Top of THE RECORDS

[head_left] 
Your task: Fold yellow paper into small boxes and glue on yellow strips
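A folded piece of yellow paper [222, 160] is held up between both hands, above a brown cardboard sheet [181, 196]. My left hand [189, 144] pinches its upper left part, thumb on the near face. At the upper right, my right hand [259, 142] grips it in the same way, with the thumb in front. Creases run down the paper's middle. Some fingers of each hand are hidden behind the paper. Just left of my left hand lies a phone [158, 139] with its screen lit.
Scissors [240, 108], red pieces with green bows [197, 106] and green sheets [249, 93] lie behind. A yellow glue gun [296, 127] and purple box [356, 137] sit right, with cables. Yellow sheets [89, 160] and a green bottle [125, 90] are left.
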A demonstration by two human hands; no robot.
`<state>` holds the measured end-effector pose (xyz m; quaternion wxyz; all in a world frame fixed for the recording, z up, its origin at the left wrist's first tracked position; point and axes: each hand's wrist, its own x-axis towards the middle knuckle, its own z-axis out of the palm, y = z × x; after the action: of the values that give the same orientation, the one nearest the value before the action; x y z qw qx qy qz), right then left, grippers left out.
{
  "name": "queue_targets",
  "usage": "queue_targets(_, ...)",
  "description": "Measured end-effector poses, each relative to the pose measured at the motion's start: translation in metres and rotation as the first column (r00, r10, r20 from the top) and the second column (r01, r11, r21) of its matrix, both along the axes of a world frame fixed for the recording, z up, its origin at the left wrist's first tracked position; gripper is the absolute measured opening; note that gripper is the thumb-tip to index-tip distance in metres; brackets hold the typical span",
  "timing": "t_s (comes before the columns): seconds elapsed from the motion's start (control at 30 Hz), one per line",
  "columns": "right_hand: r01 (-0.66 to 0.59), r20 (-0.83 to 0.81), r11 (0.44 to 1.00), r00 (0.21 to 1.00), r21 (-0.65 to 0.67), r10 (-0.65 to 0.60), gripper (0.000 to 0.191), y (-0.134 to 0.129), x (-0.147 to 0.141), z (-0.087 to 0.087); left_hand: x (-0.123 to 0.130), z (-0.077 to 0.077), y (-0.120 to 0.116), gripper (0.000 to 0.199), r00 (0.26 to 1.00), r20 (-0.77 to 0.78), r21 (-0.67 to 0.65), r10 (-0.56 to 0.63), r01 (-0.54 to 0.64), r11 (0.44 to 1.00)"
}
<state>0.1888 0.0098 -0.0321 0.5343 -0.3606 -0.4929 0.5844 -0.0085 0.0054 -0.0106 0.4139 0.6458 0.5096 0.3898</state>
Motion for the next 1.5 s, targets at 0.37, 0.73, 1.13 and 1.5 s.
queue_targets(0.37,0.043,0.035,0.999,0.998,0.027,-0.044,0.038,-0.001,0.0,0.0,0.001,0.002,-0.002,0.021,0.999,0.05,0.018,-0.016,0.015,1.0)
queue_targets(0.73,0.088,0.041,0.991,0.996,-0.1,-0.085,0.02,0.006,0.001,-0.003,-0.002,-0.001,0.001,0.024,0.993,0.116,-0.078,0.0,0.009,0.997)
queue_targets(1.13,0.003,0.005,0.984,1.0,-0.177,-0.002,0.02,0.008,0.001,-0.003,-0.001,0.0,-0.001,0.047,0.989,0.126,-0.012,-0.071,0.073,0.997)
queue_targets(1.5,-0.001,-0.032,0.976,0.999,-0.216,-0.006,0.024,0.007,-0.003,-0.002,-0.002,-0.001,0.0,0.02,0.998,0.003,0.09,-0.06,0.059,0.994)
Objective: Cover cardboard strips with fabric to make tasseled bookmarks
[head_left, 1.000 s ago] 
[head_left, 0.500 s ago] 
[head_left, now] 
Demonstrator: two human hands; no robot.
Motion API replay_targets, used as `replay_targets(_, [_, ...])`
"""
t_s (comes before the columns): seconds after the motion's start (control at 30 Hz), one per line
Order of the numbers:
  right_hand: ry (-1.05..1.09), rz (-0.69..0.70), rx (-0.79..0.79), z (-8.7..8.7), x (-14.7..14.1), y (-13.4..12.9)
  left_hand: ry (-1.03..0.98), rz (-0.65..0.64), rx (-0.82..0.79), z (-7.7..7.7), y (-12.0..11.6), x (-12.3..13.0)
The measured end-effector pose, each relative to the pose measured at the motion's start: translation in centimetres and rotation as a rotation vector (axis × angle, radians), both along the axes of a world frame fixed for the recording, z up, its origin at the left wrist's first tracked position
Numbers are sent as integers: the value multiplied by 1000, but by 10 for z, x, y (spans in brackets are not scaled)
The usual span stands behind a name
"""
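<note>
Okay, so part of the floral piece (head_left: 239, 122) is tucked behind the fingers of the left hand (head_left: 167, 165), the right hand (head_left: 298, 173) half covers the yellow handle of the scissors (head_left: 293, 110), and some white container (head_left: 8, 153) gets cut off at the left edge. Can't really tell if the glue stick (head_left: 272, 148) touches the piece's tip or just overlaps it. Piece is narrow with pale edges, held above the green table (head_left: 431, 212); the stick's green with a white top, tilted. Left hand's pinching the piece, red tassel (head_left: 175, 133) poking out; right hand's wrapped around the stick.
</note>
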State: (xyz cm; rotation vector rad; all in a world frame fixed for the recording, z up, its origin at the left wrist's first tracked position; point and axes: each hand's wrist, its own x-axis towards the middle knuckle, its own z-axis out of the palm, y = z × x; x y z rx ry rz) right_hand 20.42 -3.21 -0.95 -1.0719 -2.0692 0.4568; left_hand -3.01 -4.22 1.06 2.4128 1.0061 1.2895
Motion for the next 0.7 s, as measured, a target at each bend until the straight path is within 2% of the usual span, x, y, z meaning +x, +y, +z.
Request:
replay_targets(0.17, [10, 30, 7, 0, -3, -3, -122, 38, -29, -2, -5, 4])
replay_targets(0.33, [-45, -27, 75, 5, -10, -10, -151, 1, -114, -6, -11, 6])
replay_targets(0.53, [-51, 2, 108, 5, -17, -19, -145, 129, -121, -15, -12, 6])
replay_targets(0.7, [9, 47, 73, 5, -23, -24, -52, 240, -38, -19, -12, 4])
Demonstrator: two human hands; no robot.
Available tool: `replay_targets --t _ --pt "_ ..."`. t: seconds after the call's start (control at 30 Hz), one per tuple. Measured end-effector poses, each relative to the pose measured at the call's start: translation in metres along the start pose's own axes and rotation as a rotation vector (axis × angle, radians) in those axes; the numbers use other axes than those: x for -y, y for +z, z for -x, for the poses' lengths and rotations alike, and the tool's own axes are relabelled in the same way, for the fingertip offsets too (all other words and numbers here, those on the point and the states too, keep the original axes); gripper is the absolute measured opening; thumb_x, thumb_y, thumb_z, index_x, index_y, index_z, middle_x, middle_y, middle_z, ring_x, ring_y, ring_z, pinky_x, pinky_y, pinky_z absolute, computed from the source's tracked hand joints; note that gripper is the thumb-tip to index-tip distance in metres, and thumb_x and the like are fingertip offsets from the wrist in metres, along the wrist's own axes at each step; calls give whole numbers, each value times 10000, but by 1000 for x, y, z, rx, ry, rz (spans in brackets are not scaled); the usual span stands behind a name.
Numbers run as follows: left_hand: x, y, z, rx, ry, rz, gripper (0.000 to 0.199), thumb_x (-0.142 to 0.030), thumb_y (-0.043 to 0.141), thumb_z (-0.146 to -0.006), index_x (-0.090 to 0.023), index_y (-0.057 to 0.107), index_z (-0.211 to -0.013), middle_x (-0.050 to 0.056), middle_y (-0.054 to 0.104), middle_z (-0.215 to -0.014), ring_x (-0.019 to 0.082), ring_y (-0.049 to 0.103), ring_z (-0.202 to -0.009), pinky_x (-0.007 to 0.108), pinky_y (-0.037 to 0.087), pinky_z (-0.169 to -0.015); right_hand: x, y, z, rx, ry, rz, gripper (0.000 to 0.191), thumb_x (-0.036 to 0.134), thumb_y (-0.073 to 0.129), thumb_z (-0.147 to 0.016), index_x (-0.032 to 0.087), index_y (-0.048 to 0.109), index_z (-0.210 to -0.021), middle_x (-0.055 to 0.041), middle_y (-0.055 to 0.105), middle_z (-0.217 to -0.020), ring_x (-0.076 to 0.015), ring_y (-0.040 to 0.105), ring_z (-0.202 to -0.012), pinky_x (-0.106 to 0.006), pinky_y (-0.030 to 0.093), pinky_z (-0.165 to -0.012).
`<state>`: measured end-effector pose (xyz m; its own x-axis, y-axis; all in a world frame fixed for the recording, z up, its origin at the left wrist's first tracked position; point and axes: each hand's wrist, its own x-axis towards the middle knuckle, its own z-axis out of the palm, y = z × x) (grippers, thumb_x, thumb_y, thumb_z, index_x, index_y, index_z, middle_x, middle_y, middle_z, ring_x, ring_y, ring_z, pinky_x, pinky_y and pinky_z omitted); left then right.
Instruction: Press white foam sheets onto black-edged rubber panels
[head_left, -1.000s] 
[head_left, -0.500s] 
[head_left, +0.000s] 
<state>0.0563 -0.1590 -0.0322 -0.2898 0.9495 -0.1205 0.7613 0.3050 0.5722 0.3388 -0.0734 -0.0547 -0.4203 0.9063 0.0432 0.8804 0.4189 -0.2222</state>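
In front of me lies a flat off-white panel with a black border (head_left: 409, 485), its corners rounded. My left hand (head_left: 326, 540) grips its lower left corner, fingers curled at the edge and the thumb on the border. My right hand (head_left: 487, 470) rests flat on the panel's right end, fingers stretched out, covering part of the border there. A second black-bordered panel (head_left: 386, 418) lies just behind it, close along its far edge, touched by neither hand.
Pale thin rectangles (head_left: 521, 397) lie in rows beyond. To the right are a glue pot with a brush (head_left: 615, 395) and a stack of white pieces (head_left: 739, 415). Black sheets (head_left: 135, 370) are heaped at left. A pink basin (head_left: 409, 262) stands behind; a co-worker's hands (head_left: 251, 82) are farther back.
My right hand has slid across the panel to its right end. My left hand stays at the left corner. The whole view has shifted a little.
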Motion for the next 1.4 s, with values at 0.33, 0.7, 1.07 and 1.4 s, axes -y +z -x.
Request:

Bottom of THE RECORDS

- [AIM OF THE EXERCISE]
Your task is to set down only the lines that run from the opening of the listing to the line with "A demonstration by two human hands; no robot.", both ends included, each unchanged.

- [RESPONSE AREA]
[head_left] 
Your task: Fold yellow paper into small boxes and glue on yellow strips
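A folded piece of yellow paper [222, 160] is held up between both hands, above a brown cardboard sheet [181, 196]. My left hand [189, 144] pinches its upper left part, thumb on the near face. At the upper right, my right hand [259, 142] grips it in the same way, with the thumb in front. Creases run down the paper's middle. Some fingers of each hand are hidden behind the paper. Just left of my left hand lies a phone [158, 139] with its screen lit.
Scissors [240, 108], red pieces with green bows [197, 106] and green sheets [249, 93] lie behind. A yellow glue gun [296, 127] and purple box [356, 137] sit right, with cables. Yellow sheets [89, 160] and a green bottle [125, 90] are left.
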A demonstration by two human hands; no robot.

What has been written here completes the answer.